The Browning is a water-cooled heavy machine gun, though some experimental versions were made that did not use a water jacket; the air-cooled M1919 was later developed as a medium machine gun. Unlike many other early machine guns, the M1917 had nothing to do with Maxim's toggle lock design. At 47 lbs, it was much lighter than contemporary Maxim type guns such as the first 137 lb German Maschinengewehr 08 (08/15 model: 43 lbs) and similar to the British Vickers machine gun, while still being highly reliable. The similarities with the Maxim and the Vickers are the principles of recoil operation, T-slot breechblock, "pull-out" belt feed, water cooling, and forward ejection. The Browning's sliding-block locking mechanism, used in many previous Browning design, saved weight and complexity. The belt fed left-to-right, and the cartridges were stacked closer together than Maxim/Vickers.

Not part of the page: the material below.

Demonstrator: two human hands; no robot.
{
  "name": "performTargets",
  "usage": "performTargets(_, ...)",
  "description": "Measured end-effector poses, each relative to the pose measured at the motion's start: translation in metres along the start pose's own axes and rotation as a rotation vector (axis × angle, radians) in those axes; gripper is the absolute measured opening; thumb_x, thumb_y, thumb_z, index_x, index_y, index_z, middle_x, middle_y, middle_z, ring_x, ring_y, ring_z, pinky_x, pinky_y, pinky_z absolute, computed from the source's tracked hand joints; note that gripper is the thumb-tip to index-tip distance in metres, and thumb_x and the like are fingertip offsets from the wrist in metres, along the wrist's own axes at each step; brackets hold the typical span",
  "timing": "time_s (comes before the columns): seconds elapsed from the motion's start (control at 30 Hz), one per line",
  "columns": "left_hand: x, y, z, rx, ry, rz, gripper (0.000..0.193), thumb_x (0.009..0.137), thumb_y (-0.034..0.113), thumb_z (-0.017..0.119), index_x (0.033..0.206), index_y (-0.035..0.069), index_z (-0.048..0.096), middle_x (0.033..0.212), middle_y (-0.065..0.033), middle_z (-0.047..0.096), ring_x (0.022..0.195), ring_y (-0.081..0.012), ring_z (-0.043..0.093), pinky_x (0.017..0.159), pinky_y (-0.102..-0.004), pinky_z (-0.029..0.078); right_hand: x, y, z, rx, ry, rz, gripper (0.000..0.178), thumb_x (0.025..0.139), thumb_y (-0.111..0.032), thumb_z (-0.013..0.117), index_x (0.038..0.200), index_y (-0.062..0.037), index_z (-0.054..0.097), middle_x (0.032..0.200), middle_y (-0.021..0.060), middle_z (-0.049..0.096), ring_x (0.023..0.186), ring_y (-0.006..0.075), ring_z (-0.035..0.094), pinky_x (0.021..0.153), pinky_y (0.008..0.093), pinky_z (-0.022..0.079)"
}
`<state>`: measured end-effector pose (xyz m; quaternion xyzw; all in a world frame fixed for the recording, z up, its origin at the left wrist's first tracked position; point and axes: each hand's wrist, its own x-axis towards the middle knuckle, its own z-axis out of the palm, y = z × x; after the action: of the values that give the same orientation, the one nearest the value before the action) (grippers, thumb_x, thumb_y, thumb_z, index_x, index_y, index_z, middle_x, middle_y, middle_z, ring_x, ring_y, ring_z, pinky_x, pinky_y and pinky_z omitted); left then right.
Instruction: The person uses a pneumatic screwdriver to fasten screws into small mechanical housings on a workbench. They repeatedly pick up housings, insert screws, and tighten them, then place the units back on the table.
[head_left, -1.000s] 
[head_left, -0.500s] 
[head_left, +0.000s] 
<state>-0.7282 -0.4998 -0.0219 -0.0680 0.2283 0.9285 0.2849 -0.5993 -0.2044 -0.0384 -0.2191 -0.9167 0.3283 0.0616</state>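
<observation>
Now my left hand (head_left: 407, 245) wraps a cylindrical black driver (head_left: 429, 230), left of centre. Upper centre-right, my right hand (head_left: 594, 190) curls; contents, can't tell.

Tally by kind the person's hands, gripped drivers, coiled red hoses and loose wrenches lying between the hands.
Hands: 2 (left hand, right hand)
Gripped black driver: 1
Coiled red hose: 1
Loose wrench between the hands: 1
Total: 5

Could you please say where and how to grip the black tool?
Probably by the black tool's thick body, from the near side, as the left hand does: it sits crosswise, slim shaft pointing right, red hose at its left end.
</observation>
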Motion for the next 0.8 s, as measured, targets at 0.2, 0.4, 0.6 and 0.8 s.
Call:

The Army Ordnance Department showed little interest in machine guns until war was declared in April 1917. At that time, the U.S. arsenal included only 1,100 machine guns, and most of those were outmoded. The government asked several designers to submit weapons. Browning arranged a test at the Springfield Armory in May 1917. In the first test, the weapon fired 20,000 rounds with only a few malfunctions mostly related to poorly loaded cloth belts. The reliability was so exceptional that Browning fired another 20,000 rounds through the weapon for only one broken part: a sear failed at about 39,500 rounds fired. The Ordnance Board was impressed, but was unconvinced that the same level of performance could be achieved in a production model. Consequently, Browning used a second gun that not only duplicated the original trial, but it also fired continuously for 48 minutes and 12 seconds (over 21,000 rounds).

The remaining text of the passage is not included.